Myth #3: It’s okay if my sales guy spends four hours creating a proposal.

Reality: According to Gartner Group, documents claim up to 60 percent of office worker time and account for up to 45 percent of labor costs – too much time spent on mundane tasks vs. focusing on core competencies and bringing in revenue.

To understand the time spent in your own organization, consider these questions: How are documents created in your business? Copy and paste? Built from scratch every time? Or, built from user-unfriendly templates where all the information is entered by hand (even if you already have it in another system) and can't be validated or repeated (so if the customer's name appears twice, you have to enter it twice) or have business rules and logic applied?

None of these methods is efficient or accurate. They are time-consuming, error-prone, and almost guaranteed to create problems further down the line. Input costs are increased, and productivity suffers. By automating the process, you can have a more efficient and accurate document creation. Copy-and-paste and built-from-scratch approaches are eliminated.

Myth #4: My documents are too complex to be automated.

Reality: Many documents become more complex as information is pulled from outside of the application that is creating them. Pricing information needs to be looked up in an Excel spreadsheet, financial management, or ERP system, while customer address details have to be looked up in a CRM system, for example.

But document automation software takes advantage of the latest XML technologies to enable intelligent, “active” documents that can be produced automatically with ease. They include tools such as wizard-driven forms that replace the traditional macro and template-driven approach to performing repetitive Word tasks. They seamlessly access external data sources and repositories of text-based data relevant to the Word document being created, eliminating the need to copy and paste. And because the information comes from live sources, it’s always up to date, no matter how complex the data or the resulting document.

Myth #5: Document automation is just document management.

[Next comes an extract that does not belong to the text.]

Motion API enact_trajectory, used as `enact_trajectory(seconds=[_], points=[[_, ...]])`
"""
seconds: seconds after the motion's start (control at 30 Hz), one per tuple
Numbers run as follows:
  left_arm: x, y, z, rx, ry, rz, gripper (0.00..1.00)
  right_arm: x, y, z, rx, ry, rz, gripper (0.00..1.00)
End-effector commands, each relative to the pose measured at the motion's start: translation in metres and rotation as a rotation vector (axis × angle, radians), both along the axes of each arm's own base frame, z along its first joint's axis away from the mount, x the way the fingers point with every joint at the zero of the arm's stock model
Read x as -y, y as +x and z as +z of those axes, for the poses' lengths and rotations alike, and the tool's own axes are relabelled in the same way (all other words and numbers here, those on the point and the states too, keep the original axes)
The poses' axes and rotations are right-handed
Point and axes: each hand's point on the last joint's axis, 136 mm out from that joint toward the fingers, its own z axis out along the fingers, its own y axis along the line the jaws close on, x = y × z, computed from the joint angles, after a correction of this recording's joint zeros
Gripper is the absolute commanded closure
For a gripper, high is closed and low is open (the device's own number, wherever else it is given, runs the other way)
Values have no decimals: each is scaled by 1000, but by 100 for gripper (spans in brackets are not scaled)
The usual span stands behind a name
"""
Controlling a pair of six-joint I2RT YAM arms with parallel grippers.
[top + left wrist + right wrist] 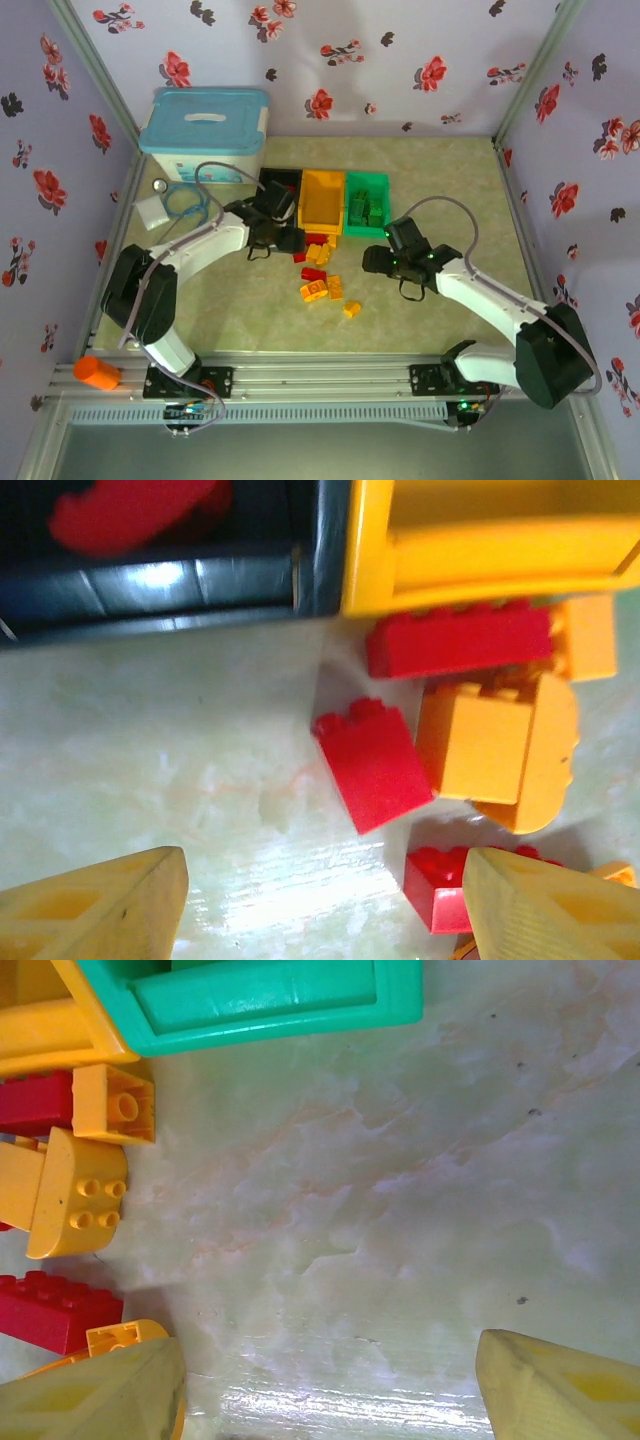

Reality: Document automation technology is often mistaken for the document management software common in most industries. Document management software is not designed to help companies avoid contract creation problems. Its purpose is to maintain the integrity of a document once it’s completed by restricting access and editing privileges, and managing audit trails of who reviews, modifies and approves documents.

If the document is flawed to begin with, the document management system can’t help the company fix it. Also, document management systems are often maintained at the departmental level. A sales or project manager might not have direct access to the latest legal or financial content. They have to rely on those departments to send them updated content – an often unreliable process.

Document automation systems are applications that use built-in workflows to structure document creation. They replace word processing applications as the primary tool for creating documents. That’s a crucial change in the document management process. Word processors do not enable the company to enforce business rules. The enforcement is all manual and outside the document creation process. Document automation systems enable organizations to express and enforce their business rules right from the beginning of the process.

Conclusion

By better understanding automated document creation and its benefits over current approaches, organizations can be assured the documents they produce are consistent and of a high quality, and adhere to all corporate standards. These benefits can be accomplished quickly while reducing maintenance and training costs and ensuring the organization can leverage intellectual property, improve staff productivity, and provide more efficient service to customers.